* Exercise: Would you return exactly the lines from the top of the data below through the one containing "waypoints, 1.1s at", leaving out the pictures?
(Source records)
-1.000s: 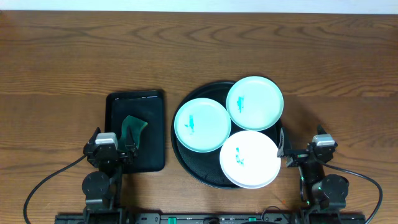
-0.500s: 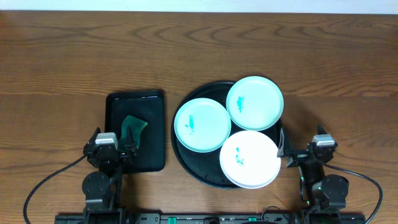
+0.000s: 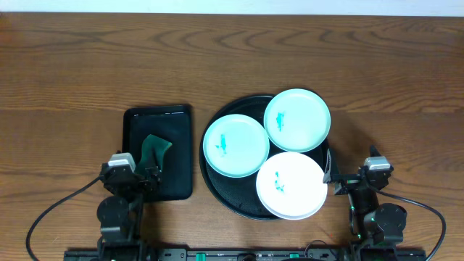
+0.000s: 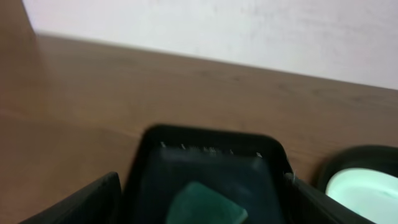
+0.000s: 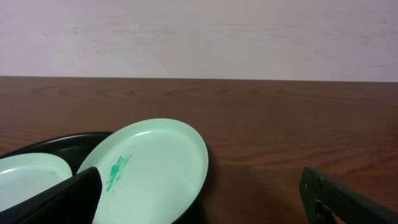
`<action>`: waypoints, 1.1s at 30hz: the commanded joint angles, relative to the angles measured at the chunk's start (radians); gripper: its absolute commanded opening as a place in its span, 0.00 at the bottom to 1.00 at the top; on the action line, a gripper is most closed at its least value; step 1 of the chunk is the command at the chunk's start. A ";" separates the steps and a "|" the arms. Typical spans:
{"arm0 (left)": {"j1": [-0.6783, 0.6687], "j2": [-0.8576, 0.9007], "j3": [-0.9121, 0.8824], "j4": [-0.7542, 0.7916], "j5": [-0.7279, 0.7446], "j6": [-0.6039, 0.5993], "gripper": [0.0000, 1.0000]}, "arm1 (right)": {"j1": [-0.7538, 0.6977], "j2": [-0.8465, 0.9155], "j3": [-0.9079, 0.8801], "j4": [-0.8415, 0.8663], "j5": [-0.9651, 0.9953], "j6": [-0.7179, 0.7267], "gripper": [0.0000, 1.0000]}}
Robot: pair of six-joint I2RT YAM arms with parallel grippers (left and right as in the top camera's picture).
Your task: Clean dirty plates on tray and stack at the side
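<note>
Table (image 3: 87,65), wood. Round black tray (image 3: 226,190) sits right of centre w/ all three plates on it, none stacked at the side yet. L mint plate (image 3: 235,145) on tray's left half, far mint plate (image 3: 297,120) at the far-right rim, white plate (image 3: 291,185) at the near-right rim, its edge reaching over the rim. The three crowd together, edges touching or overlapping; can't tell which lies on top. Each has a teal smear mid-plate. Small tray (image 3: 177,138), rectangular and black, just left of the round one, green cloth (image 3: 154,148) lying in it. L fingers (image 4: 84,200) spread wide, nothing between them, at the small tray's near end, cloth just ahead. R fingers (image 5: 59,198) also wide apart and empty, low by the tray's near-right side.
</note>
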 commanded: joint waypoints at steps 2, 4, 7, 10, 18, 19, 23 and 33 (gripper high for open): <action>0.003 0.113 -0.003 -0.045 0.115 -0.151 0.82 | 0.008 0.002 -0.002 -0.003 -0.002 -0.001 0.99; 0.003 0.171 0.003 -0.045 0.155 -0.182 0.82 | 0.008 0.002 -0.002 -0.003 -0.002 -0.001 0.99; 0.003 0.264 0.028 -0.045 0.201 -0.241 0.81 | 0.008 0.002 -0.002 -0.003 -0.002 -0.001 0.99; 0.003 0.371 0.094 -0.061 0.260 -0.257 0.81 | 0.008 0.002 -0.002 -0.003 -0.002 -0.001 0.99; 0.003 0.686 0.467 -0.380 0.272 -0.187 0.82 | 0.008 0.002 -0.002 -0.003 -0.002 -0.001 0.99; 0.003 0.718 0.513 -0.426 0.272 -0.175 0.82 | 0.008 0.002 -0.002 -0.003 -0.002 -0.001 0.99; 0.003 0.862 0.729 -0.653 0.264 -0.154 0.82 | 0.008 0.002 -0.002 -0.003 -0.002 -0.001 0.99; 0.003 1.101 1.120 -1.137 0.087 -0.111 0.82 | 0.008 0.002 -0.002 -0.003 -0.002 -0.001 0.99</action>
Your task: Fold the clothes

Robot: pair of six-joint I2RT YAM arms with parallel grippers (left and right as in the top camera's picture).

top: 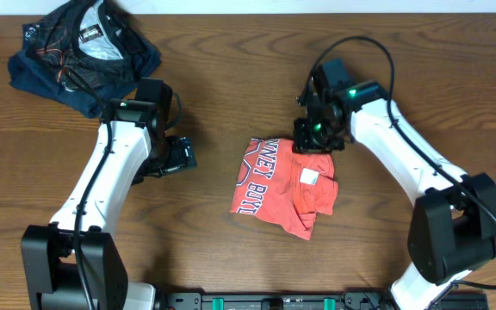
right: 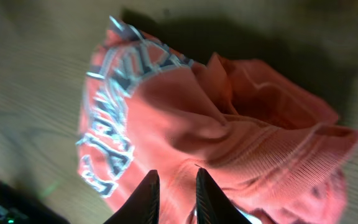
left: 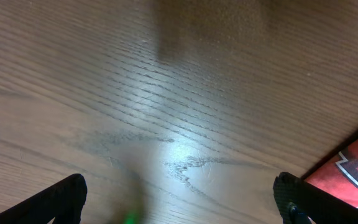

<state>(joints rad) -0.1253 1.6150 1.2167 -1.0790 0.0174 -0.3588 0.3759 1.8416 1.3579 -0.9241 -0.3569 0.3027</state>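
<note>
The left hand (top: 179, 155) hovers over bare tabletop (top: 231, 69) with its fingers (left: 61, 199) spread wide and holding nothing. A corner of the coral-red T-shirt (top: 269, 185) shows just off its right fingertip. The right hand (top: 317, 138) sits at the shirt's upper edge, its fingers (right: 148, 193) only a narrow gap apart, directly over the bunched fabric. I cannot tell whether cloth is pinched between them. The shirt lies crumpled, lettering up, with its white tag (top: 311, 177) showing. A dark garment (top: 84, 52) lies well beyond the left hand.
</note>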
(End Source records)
* Output:
-1.000s: 
-0.500s: 
+0.000s: 
+0.000s: 
+0.000s: 
`<action>`: waypoints, 1.1s at 30hz: the commanded joint angles, relative to the angles measured at the chunk's start (radians); gripper: its absolute commanded opening as a place in its span, 0.00 at the bottom to 1.00 at the top; on the action line, a gripper is most closed at its least value; step 1 of the chunk is the command at the chunk's start. A ";" separates the steps and a "|" the arms. Typical spans:

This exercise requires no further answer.